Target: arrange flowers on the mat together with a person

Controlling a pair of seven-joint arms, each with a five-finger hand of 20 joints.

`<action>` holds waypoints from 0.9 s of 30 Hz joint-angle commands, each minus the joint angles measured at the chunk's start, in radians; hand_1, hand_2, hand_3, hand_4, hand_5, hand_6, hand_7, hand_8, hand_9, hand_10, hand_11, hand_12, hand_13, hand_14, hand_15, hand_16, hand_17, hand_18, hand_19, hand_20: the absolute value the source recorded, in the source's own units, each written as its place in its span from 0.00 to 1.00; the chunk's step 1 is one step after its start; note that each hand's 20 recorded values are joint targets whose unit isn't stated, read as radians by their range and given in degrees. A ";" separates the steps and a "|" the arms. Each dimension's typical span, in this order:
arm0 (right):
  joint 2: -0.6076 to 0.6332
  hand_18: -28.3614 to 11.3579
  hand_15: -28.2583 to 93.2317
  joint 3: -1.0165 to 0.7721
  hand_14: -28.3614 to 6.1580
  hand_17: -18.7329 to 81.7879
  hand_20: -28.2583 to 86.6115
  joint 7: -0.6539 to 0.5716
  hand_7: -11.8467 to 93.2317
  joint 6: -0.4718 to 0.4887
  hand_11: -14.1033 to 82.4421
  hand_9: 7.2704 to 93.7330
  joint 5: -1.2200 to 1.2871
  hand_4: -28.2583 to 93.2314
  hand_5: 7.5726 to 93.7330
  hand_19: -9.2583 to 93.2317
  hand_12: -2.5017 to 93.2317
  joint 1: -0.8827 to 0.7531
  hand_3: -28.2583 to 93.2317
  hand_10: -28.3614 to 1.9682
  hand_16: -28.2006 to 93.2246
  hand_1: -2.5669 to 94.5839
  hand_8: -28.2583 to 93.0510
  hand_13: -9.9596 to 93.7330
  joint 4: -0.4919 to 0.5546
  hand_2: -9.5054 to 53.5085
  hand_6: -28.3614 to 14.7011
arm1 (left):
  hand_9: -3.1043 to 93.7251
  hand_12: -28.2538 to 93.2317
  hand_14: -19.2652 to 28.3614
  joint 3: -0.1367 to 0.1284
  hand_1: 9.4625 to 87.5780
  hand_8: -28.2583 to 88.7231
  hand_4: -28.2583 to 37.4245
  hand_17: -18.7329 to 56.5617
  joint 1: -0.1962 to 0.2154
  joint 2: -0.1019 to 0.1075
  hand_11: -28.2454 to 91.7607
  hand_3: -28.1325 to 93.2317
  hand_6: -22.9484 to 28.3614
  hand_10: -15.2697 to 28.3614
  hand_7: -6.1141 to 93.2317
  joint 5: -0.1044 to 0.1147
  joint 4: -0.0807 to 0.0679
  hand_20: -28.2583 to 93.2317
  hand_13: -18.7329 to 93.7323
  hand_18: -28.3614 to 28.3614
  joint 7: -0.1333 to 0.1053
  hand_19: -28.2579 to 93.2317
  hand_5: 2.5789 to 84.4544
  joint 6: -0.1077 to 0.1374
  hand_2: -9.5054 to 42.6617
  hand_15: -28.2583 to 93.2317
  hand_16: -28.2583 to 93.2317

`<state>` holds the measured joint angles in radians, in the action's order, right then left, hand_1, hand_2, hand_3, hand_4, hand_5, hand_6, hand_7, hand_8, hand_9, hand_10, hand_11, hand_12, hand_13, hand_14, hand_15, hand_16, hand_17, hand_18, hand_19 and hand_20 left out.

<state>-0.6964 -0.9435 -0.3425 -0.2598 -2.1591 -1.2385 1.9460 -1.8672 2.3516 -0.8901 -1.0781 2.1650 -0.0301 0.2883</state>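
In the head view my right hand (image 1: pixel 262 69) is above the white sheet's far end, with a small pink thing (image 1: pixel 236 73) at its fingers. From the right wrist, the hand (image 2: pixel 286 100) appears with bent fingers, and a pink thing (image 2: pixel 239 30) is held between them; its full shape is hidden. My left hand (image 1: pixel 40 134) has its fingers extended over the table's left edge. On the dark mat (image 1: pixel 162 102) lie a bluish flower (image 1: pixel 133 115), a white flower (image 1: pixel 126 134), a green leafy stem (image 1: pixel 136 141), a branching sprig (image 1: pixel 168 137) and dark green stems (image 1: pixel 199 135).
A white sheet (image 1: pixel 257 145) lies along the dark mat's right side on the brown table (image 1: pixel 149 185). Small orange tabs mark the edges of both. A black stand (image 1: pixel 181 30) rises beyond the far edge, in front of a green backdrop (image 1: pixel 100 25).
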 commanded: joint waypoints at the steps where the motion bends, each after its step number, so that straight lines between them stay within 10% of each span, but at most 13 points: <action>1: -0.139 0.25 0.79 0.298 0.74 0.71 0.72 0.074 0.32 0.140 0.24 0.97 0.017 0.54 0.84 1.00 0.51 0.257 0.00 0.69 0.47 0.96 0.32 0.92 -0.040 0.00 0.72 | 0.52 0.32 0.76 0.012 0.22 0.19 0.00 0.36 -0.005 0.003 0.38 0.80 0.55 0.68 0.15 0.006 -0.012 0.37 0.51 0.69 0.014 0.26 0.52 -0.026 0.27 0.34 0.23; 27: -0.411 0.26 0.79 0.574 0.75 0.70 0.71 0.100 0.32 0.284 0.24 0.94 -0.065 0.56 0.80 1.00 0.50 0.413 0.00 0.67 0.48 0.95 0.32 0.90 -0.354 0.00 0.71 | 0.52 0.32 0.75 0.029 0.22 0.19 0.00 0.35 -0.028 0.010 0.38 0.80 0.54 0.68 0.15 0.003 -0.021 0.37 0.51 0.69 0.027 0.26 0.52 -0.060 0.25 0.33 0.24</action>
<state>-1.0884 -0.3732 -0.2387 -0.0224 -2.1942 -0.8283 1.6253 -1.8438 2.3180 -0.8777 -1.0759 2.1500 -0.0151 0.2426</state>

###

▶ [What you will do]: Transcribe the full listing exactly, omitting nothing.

▶ [Worked solution]:
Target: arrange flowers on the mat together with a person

Controlling a pair of seven-joint arms, each with a five-finger hand of 20 joints.

`<action>` holds waypoints from 0.9 s of 30 Hz joint-angle commands, each minus the joint angles measured at the chunk's start, in radians; hand_1, hand_2, hand_3, hand_4, hand_5, hand_6, hand_7, hand_8, hand_9, hand_10, hand_11, hand_12, hand_13, hand_14, hand_15, hand_16, hand_17, hand_18, hand_19, hand_20: the absolute value the source recorded, in the source's own units, each written as its place in its span from 0.00 to 1.00; the chunk's step 1 is one step after its start; note that each hand's 20 recorded values are joint targets whose unit isn't stated, read as radians by their range and given in degrees. A ";" separates the steps and a "|" the arms. Each dimension's typical span, in this order:
arm0 (right):
  joint 2: -0.6076 to 0.6332
  hand_18: -28.3614 to 11.3579
  hand_15: -28.2583 to 93.2317
  joint 3: -1.0165 to 0.7721
  hand_14: -28.3614 to 6.1580
  hand_17: -18.7329 to 81.7879
  hand_20: -28.2583 to 86.6115
  joint 7: -0.6539 to 0.5716
  hand_7: -11.8467 to 93.2317
  joint 6: -0.4718 to 0.4887
  hand_11: -14.1033 to 82.4421
  hand_9: 7.2704 to 93.7330
  joint 5: -1.2200 to 1.2871
  hand_4: -28.2583 to 93.2314
  hand_5: 7.5726 to 93.7330
  hand_19: -9.2583 to 93.2317
  hand_12: -2.5017 to 93.2317
  joint 1: -0.8827 to 0.7531
  hand_3: -28.2583 to 93.2317
  hand_10: -28.3614 to 1.9682
  hand_16: -28.2006 to 93.2246
  hand_1: -2.5669 to 94.5839
  hand_8: -28.2583 to 93.0510
  hand_13: -9.9596 to 93.7330
  joint 4: -0.4919 to 0.5546
  hand_2: -9.5054 to 53.5085
  hand_6: -28.3614 to 14.7011
arm1 (left):
  hand_9: -3.1043 to 93.7251
  hand_12: -28.2538 to 93.2317
  hand_14: -19.2652 to 28.3614
  joint 3: -0.1367 to 0.1284
  hand_1: 9.4625 to 87.5780
  hand_8: -28.2583 to 88.7231
  hand_4: -28.2583 to 37.4245
  hand_17: -18.7329 to 56.5617
  joint 1: -0.1962 to 0.2154
  joint 2: -0.1019 to 0.1075
  hand_11: -28.2454 to 91.7607
  hand_3: -28.1325 to 93.2317
  hand_6: -22.9484 to 28.3614
  hand_10: -15.2697 to 28.3614
  hand_7: -6.1141 to 93.2317
  joint 5: -0.1044 to 0.1147
  joint 4: -0.0807 to 0.0679
  hand_20: -28.2583 to 93.2317
  hand_13: -18.7329 to 93.7323
  hand_18: -28.3614 to 28.3614
  joint 7: -0.1333 to 0.1053
  hand_19: -28.2579 to 93.2317
  hand_5: 2.5789 to 84.4544
  joint 6: -0.1077 to 0.1374
  hand_2: -9.5054 to 42.6617
  hand_15: -28.2583 to 93.2317
  hand_16: -28.2583 to 93.2317

`<state>` holds the measured joint angles in radians, in the action's order, right then left, hand_1, hand_2, hand_3, hand_4, hand_5, hand_6, hand_7, hand_8, hand_9, hand_10, hand_11, hand_12, hand_13, hand_14, hand_15, hand_16, hand_17, hand_18, hand_19 and hand_20 left out.

<state>-0.6964 -0.9435 -0.3425 -0.2598 -2.1591 -1.2385 1.9460 -1.8672 2.3516 -0.8901 -1.0781 2.1650 -0.0301 0.2883</state>
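In the head view my right hand (image 1: pixel 262 69) is above the white sheet's far end, with a small pink thing (image 1: pixel 236 73) at its fingers. From the right wrist, the hand (image 2: pixel 286 100) appears with bent fingers, and a pink thing (image 2: pixel 239 30) is held between them; its full shape is hidden. My left hand (image 1: pixel 40 134) has its fingers extended over the table's left edge. On the dark mat (image 1: pixel 162 102) lie a bluish flower (image 1: pixel 133 115), a white flower (image 1: pixel 126 134), a green leafy stem (image 1: pixel 136 141), a branching sprig (image 1: pixel 168 137) and dark green stems (image 1: pixel 199 135).
A white sheet (image 1: pixel 257 145) lies along the dark mat's right side on the brown table (image 1: pixel 149 185). Small orange tabs mark the edges of both. A black stand (image 1: pixel 181 30) rises beyond the far edge, in front of a green backdrop (image 1: pixel 100 25).
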 commanded: joint waypoints at the steps where the motion bends, each after its step number, so that straight lines between them stay within 10% of each span, but at most 13 points: <action>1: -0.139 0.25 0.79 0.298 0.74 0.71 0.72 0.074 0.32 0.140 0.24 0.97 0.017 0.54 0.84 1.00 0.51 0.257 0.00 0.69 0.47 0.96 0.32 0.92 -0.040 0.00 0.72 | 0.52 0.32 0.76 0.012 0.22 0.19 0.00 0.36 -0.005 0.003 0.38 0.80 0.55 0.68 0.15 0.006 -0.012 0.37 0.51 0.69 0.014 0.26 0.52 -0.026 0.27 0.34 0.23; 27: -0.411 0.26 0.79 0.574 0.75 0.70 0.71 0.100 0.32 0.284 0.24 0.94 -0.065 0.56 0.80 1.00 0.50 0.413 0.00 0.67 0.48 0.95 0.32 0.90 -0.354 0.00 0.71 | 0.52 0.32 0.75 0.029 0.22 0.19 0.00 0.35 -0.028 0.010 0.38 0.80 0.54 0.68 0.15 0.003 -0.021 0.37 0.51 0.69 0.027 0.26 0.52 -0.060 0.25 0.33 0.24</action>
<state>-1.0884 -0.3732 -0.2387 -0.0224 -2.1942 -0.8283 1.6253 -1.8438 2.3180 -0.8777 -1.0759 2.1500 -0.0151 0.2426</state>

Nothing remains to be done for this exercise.